Posted: Mon Jan 03, 2011 2:06 am
by [Syl]
Crackers don't matter.
Posted: Mon Jan 03, 2011 7:15 am
by Vain
Milky Crack Ho's....oh wait that's a different thread
Posted: Wed Jan 05, 2011 3:45 am
by JazFusion
I just thought it was a play on the Boston accent: "Milky baa kid. Pahk the cah in the Hahvahd yahd", etc.
Posted: Wed Jan 05, 2011 9:16 am
by Avatar
High Lord Tolkien wrote:I'm 42 and I just learned about those cracker things this year. Never heard of them before.
Weird...Like Cj, I never realised y'all didn't have them...
--A
Posted: Wed Jan 05, 2011 9:42 am
by Vain
Jaz appears to have a kiwi accent !! Of course americans have crackers - you can buy them there so I'm not buying this whole 'never heard of them before' thing - unless you're Canadian
Posted: Thu Jan 06, 2011 6:02 am
by sgt.null
cracker is a racist term.

Posted: Thu Jan 06, 2011 9:10 am
by drew
Canadians use Christmas Crackers too.
We're just to polite to tell people about them
Posted: Thu Jan 06, 2011 1:06 pm
by DukkhaWaynhim
We have crackers here -- but they are savory, not sweet.

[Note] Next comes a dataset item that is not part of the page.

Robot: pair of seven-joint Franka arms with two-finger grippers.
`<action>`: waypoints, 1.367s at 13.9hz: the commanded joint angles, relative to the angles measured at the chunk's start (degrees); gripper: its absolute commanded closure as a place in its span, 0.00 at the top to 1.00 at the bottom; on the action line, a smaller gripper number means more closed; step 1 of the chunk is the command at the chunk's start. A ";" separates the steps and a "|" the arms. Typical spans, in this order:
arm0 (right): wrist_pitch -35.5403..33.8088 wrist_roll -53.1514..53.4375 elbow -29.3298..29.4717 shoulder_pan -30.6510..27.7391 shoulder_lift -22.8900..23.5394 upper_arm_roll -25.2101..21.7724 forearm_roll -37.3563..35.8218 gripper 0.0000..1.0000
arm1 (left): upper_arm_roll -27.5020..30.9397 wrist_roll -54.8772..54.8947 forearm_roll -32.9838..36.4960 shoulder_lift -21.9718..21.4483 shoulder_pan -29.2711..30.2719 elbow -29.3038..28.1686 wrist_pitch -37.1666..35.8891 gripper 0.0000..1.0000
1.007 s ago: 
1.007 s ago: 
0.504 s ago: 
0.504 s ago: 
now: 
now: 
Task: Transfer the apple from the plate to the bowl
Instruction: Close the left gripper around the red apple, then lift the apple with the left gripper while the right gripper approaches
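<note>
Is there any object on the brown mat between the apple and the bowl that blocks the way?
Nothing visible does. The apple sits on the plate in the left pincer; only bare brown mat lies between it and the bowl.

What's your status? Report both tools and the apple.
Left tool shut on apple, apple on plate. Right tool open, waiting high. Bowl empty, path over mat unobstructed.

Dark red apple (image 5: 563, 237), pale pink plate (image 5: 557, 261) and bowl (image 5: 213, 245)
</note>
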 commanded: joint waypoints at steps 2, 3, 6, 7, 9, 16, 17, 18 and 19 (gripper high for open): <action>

And economically depressed.
You appear to be referring to cookies, or what I thought the Brits called biscuits.
I'm sure if I hunt, I can find a link where GKC explains over the course of 20 pages how applying the term 'cracker' inappropriately will lead us away from god...
dw
Posted: Thu Jan 06, 2011 1:35 pm
by Cagliostro
Just so things are clear, they are referring to these:
From my understanding as an American, the typical ones have a bad joke, a paper crown, and pop when one pulls the two sides apart (hence the name "cracker").
Then again, I may be missing that you are making a joke Dukkha.
Posted: Thu Jan 06, 2011 5:08 pm
by peter
It's a good atempt to describe a 'typical cracker' Cagliostro, but I'm afraid falls short of the mark as any Brit will tell you. You see any self-respecting Christmas cracker HAS (and I mean HAS) to have a cheap novelty gift in it - preferably of the kind that used to be made in Hong-Kong when I was a kid, but now probably comes from Taiwan. Some up-market stores e.g. Marks and Spencers sell crackers that have proper functional gifts in them. Pen-torches, key-fobs and the like, but these are not the usual style cracker which is very definately and deliberately down market and cheap.
The joke is also traditionally always bad - it's meant to be. Don't ask me why, it just is. The best one I ever got was 'Q. What do you get if you cross Quasimodo with a cheese sandwich. A. The Lunch-pack of Notre-Dam'.
Posted: Thu Jan 06, 2011 5:59 pm
by CovenantJr
peter wrote:It's a good atempt to describe a 'typical cracker' Cagliostro, but I'm afraid falls short of the mark as any Brit will tell you. You see any self-respecting Christmas cracker HAS (and I mean HAS) to have a cheap novelty gift in it - preferably of the kind that used to be made in Hong-Kong when I was a kid, but now probably comes from Taiwan. Some up-market stores e.g. Marks and Spencers sell crackers that have proper functional gifts in them. Pen-torches, key-fobs and the like, but these are not the usual style cracker which is very definately and deliberately down market and cheap.
The joke is also traditionally always bad - it's meant to be. Don't ask me why, it just is. The best one I ever got was 'Q. What do you get if you cross Quasimodo with a cheese sandwich. A. The Lunch-pack of Notre-Dam'.
Oh yes. Christmas crackers are all about tears. Tears of embarrassment at being expected to wear the paper hat; tears of mirth at an elderly relative trying to put her paper hat on over her perm; tears of disappointment at the small , tacky picture frame or plastic spider (seriously, that's what I got this year!) found within; tears of anguish at jokes bad enough to cause internal haemorrhaging.